◆ Task to carry out ◆
Your task is to copy the lines of the data below from the line holding "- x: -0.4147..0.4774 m" through the line holding "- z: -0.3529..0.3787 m", inclusive, exactly and with nothing added.

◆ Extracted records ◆
■ ■ ■

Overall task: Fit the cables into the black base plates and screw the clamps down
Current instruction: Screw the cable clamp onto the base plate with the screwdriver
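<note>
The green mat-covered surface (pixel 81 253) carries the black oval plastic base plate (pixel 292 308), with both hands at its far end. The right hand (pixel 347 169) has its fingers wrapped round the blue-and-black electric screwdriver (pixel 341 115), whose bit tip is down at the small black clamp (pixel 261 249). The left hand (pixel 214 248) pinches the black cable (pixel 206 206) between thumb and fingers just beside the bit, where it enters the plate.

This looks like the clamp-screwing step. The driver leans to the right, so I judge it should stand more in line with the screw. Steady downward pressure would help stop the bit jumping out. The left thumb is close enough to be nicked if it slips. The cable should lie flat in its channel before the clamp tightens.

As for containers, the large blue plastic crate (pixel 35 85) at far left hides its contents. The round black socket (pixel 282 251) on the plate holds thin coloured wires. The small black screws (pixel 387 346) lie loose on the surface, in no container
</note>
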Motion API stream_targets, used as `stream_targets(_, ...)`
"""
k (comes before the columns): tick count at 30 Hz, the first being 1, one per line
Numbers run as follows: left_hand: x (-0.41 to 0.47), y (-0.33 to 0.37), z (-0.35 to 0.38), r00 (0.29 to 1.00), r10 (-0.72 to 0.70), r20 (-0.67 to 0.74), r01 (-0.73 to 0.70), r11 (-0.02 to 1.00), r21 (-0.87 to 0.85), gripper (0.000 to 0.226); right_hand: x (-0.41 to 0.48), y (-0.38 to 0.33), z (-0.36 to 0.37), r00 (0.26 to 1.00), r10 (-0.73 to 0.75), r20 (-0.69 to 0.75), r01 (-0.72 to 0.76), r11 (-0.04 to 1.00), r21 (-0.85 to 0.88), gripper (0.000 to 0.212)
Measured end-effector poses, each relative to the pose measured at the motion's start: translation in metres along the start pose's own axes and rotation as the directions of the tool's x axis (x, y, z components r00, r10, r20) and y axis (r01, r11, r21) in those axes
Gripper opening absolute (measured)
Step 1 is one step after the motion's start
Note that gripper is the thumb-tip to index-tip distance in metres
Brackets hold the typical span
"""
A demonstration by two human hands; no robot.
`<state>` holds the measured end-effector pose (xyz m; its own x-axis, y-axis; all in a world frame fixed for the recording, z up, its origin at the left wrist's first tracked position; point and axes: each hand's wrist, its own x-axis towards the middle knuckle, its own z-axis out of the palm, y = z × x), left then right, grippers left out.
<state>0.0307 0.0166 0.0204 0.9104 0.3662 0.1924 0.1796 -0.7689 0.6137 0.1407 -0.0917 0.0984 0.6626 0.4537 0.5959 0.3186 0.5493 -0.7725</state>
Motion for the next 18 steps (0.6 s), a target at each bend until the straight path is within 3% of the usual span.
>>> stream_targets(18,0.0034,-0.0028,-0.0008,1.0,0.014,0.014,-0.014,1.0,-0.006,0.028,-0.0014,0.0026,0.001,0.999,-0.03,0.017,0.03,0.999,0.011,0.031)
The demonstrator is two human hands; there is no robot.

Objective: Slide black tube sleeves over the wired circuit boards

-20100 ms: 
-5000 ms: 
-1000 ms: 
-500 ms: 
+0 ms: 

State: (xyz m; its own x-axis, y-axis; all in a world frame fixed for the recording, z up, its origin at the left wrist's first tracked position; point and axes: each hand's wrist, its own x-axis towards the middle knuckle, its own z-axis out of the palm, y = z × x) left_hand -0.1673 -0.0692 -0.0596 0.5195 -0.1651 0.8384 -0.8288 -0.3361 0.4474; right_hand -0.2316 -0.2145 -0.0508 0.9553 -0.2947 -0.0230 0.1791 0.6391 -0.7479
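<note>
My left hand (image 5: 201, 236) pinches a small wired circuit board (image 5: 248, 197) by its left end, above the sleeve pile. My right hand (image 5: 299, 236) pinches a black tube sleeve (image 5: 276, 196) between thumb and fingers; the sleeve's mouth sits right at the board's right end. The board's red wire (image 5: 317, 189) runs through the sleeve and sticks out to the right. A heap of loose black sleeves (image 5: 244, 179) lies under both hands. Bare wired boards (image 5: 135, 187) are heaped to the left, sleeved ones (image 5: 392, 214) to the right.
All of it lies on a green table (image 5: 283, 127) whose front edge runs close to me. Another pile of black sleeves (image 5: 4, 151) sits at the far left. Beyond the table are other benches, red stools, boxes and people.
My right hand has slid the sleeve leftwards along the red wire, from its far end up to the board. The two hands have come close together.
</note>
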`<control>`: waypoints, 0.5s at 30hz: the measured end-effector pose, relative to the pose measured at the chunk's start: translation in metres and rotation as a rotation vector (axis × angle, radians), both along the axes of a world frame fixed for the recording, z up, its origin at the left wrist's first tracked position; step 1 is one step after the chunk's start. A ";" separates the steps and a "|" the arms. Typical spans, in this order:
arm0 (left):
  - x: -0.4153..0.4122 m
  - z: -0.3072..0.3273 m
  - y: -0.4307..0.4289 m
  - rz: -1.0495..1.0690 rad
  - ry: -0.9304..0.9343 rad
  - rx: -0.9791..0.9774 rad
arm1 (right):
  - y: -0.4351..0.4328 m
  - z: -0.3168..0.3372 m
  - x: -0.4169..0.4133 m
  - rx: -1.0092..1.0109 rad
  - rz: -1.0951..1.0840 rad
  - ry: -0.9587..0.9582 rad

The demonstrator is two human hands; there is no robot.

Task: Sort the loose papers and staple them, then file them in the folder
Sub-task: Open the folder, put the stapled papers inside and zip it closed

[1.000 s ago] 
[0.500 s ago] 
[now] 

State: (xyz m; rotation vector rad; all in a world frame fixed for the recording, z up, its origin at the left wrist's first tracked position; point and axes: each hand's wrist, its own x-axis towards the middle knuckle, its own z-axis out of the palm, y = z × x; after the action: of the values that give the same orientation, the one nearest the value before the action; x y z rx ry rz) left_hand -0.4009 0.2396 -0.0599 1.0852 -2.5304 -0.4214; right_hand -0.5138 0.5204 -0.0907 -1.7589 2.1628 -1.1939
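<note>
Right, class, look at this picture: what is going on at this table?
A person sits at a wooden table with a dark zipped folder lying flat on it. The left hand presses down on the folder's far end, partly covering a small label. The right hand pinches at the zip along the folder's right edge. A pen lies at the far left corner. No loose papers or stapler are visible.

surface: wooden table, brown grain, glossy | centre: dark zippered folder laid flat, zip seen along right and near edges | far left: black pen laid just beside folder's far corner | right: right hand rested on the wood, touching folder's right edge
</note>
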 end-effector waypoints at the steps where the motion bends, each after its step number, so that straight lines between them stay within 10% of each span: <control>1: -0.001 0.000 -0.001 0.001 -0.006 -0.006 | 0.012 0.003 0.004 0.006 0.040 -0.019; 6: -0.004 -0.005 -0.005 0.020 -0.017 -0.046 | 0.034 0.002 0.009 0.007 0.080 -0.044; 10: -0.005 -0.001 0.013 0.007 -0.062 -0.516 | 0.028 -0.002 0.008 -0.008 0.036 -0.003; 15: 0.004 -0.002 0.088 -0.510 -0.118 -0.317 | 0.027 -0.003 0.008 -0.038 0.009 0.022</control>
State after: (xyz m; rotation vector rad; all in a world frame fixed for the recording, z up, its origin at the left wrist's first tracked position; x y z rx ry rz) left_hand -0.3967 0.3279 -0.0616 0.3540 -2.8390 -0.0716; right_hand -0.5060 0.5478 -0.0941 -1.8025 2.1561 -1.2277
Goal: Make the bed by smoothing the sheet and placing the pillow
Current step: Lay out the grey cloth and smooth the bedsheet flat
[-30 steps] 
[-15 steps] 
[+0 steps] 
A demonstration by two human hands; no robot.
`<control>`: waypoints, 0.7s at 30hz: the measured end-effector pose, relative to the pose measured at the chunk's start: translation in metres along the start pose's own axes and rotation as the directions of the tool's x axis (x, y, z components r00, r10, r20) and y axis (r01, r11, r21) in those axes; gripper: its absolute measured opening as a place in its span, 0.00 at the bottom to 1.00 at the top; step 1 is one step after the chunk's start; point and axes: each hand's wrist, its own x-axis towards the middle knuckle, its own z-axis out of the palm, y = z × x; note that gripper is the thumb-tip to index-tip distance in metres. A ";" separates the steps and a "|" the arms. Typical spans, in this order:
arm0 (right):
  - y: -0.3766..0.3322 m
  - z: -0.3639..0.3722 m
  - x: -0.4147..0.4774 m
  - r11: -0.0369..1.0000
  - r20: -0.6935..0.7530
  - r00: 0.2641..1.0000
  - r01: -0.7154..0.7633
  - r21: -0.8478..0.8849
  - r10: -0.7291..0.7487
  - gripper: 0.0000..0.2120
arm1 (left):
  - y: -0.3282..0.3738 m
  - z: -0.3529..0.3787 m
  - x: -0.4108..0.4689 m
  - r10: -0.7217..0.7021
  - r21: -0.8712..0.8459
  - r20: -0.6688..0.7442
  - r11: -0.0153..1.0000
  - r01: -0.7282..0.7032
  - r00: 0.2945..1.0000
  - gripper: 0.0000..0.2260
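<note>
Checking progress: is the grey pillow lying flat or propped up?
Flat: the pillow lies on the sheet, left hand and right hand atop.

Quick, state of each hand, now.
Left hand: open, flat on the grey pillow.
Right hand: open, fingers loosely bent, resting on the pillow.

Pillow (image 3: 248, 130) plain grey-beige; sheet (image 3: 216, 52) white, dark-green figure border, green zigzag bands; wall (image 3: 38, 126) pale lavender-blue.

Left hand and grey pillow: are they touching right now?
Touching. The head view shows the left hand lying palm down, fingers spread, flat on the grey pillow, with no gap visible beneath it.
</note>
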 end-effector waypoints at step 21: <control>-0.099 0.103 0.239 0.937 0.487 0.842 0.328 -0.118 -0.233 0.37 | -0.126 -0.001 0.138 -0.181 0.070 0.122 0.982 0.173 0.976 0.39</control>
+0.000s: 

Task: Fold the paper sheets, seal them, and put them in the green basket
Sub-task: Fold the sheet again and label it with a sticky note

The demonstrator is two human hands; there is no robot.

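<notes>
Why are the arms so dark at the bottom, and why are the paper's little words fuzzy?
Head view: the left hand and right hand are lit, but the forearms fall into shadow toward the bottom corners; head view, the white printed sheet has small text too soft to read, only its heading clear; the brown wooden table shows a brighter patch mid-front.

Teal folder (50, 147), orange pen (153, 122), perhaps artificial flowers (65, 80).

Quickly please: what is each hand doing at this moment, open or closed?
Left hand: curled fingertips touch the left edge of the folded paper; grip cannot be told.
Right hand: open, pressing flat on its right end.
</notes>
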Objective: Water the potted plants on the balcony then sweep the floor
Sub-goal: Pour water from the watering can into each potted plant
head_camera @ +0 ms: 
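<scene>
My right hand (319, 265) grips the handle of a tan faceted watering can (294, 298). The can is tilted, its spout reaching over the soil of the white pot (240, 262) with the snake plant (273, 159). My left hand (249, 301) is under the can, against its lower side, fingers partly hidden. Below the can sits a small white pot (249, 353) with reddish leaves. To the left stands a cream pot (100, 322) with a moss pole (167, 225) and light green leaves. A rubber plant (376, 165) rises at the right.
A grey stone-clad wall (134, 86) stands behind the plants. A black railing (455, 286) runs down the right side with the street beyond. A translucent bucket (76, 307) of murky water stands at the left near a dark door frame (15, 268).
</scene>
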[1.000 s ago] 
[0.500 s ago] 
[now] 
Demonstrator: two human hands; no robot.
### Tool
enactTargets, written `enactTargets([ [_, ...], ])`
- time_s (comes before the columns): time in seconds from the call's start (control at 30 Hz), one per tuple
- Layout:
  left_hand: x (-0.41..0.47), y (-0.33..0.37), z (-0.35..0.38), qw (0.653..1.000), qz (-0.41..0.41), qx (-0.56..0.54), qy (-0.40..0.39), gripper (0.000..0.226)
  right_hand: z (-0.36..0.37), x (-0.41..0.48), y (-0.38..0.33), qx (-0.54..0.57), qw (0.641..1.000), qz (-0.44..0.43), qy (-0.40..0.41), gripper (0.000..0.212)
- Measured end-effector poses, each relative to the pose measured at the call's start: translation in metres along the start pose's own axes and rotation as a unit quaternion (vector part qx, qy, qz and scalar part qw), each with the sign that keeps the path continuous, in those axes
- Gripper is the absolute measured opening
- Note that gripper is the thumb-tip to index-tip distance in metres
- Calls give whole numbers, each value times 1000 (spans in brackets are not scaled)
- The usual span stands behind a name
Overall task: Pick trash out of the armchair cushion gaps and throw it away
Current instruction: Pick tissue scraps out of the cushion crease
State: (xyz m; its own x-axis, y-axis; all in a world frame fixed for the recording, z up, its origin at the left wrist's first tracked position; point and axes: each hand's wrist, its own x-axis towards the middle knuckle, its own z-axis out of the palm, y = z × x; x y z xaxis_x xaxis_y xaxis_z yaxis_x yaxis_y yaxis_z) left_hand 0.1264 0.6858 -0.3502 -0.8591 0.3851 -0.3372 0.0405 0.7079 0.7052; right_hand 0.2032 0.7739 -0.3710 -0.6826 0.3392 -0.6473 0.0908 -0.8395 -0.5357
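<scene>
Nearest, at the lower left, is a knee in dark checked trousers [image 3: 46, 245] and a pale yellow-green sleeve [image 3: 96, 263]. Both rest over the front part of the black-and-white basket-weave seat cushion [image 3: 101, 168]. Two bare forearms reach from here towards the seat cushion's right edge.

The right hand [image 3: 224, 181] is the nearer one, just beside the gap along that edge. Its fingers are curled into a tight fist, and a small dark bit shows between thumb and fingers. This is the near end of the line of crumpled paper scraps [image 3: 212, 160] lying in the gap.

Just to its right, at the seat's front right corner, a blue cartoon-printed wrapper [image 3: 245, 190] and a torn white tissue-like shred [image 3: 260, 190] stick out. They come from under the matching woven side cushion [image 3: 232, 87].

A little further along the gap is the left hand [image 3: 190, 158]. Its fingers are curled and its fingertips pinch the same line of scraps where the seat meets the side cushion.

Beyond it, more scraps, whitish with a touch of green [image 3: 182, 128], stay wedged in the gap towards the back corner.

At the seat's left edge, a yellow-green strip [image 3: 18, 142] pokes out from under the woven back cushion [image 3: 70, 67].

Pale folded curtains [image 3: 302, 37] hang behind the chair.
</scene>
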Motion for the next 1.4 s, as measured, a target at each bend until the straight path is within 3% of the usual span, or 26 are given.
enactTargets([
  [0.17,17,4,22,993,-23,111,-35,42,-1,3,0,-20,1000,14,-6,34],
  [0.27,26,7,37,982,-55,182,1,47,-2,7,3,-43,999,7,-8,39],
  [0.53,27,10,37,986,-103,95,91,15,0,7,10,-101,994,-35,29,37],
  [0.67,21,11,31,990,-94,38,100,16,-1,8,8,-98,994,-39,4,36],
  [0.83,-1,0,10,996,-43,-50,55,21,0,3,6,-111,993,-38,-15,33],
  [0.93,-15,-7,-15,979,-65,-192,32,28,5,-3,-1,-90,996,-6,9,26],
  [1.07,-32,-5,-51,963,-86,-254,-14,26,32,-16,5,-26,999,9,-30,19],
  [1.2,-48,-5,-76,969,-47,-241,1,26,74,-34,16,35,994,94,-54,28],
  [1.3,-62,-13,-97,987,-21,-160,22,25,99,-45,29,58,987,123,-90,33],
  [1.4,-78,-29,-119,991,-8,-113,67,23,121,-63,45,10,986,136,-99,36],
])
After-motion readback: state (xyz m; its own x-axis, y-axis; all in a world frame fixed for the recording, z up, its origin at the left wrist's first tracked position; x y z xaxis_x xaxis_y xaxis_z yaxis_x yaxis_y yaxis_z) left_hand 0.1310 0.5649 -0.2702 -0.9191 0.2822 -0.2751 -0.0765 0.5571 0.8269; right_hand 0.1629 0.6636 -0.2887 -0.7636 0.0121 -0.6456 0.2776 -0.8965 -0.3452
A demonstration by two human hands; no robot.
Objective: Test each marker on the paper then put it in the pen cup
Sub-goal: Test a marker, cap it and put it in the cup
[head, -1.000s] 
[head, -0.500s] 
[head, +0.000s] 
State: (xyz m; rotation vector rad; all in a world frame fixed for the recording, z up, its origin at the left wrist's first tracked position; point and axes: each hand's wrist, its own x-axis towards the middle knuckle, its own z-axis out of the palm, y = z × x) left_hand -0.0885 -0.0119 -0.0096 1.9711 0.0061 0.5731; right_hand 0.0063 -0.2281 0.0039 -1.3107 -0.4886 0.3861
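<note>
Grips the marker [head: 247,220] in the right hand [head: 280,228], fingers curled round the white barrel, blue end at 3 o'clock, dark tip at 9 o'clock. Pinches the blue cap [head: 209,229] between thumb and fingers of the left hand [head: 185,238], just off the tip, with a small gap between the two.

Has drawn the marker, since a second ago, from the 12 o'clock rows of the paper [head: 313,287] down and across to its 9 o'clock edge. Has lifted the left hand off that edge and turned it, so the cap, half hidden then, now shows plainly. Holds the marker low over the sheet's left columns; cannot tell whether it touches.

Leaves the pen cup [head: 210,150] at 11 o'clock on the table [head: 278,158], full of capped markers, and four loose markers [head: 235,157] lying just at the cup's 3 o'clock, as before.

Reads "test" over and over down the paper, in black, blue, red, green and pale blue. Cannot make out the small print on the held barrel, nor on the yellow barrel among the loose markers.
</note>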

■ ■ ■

◆ Response to this exercise ◆
  - x: -0.4147..0.4774 m
  - r11: -0.0369..1.0000
  - r20: -0.6935..0.7530
  - r00: 0.2641..1.0000
  - r01: -0.7154..0.7633
  - r21: -0.8478..0.8849
  - r10: -0.7291..0.7487
  - gripper: 0.0000..0.2120
arm1 (left):
  - y: -0.3282..0.3738 m
  - z: -0.3529..0.3787 m

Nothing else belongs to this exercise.